My favorite callback to the Watchmen comic is a character played by the always-excellent Jean Smart: a cynical, heroically-damaged middle-aged version of Laurie Juspecyk. She fought crime in the 1980s as the superhero Silk Spectre, but in 2019, she's become an FBI agent named Laurie Blake who hunts down costumed heroes, now outlawed. Blake comes to Tulsa to investigate the death of a police officer, swaggering through scenes with a world-weary confidence that makes her a singular character.

It's not obvious, even after watching the first six episodes provided to critics, why Lindelof chose to center so much of this new Watchmen story on race. If he's making some larger point beyond the obvious depictions of racial resentment, the resilience of racism or liberals' ham-handed solutions, it escaped me.

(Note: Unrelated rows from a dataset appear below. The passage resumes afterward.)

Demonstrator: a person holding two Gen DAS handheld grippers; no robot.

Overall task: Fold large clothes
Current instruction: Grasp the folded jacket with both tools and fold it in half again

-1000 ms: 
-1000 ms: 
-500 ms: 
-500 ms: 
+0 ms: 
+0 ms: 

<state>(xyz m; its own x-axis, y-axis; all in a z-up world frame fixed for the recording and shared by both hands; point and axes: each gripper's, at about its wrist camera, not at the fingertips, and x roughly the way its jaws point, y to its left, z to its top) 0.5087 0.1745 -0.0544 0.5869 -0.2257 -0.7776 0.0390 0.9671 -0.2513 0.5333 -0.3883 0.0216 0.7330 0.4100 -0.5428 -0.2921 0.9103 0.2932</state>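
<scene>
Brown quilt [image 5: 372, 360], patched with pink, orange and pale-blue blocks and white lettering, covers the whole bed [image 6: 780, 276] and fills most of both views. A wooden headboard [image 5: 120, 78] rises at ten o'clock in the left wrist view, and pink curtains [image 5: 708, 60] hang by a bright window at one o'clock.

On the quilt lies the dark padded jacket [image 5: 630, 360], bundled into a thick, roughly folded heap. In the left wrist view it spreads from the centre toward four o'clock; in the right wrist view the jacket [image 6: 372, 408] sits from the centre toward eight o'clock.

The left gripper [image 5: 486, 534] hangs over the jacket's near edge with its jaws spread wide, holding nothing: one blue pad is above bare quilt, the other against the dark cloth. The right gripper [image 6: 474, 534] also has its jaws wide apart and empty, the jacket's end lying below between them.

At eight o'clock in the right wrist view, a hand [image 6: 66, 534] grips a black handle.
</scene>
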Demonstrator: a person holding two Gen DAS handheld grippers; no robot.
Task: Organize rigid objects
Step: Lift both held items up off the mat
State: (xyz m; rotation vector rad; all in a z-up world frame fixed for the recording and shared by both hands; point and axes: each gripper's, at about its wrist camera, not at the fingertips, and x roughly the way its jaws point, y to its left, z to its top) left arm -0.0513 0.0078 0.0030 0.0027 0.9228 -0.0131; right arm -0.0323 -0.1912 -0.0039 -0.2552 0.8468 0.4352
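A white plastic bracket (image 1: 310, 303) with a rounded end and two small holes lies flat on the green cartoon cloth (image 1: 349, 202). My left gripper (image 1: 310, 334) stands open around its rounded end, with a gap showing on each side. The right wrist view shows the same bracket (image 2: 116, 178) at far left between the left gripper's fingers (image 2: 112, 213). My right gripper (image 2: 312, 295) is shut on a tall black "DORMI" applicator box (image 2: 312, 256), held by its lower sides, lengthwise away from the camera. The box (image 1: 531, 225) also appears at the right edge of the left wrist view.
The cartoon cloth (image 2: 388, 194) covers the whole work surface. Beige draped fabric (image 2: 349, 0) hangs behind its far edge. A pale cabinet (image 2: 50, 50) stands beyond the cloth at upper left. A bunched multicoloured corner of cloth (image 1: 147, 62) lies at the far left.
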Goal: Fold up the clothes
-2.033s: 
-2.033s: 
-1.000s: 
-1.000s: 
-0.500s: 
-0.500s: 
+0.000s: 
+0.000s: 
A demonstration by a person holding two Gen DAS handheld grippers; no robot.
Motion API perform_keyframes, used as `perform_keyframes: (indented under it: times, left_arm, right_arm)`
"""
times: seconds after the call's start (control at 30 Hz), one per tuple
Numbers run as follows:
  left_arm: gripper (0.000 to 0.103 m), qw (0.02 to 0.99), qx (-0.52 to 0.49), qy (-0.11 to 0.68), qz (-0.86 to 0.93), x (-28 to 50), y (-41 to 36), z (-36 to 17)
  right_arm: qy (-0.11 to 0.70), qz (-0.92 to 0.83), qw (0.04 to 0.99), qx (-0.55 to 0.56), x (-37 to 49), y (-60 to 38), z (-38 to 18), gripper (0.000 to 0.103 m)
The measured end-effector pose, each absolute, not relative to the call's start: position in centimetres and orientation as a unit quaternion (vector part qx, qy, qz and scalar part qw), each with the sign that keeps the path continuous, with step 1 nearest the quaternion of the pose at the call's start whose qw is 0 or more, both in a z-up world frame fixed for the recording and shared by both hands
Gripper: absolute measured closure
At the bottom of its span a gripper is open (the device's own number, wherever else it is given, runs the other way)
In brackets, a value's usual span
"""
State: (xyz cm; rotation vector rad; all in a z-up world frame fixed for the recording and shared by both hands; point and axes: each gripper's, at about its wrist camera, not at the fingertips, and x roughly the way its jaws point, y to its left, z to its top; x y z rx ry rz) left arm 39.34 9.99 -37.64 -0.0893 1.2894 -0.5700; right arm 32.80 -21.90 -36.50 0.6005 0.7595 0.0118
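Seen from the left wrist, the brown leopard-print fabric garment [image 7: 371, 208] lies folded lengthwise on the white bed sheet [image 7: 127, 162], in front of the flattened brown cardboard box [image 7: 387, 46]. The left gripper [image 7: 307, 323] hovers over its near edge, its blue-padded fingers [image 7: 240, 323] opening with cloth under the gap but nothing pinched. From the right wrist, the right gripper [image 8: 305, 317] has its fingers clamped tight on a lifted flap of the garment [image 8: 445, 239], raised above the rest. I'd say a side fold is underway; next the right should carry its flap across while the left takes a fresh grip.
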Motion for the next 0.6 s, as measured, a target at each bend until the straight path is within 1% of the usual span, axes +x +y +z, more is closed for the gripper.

But that choice does allow for many cool moments. Noted African American scholar Henry Louis Gates, Jr. pops up as the Secretary of the Treasury (What better man to put in charge of "Redford-ations?"). The history of an enigmatic superhero from the graphic novel, Hooded Justice, is revealed in a compelling, expertly-told tale that involves segregation, closeted gay men, racism in policing and mind control. (I know! It's a lot. But so very good!)

And Regina King kicks all kinds of behind as Sister Night, a masked police officer who maintains a cover identity as Angela Abar, a retired cop-turned-baker. It's particularly awesome that – in another change from the comic – several compelling characters with agency in HBO's Watchmen are female, including King's Abar, Smart's Laurie Blake and an enigmatic trillionaire named Lady Trieu.

There are other recognizable names: Don Johnson plays Tulsa's police chief; Lou Gossett Jr. is a grown-up survivor of the Tulsa massacre and Jeremy Irons is the hero-turned-villain of the Watchmen comic, super-intelligent Adrian Veidt, a.k.a. Ozymandias.

At times, it seems the show is trolling liberal sensibilities, showing a world where reparations and energy-efficient cars didn't add up to a much better society. And it is daunting to tackle a series where the narrative engine only seems to kick in at the fifth or sixth episode.

Still, as someone who bought every issue of Watchmen when it was first published as a series of comic books in 1986, I am hooked by this series. It meticulously builds a modernized version of the world originated by Watchmen creators Alan Moore and Dave Gibbons, taking its time to roll out a story that subverts the original comic book nearly as much as it references it.

The original Watchmen turned on the idea that, in a realistic world, vigilantes who pull on masks and costumes to fight crime wouldn't necessarily be heroes – but they would definitely be deeply psychotic.

HBO's new Watchmen presents a reality where the only heroes left are masked police officers, hunted in ways people of color once were – and, sometimes, still are.

Lindelof's work will either add up to the coolest, most intricate dramatic series this side of Westworld or the biggest swing-and-a-miss in recent television history.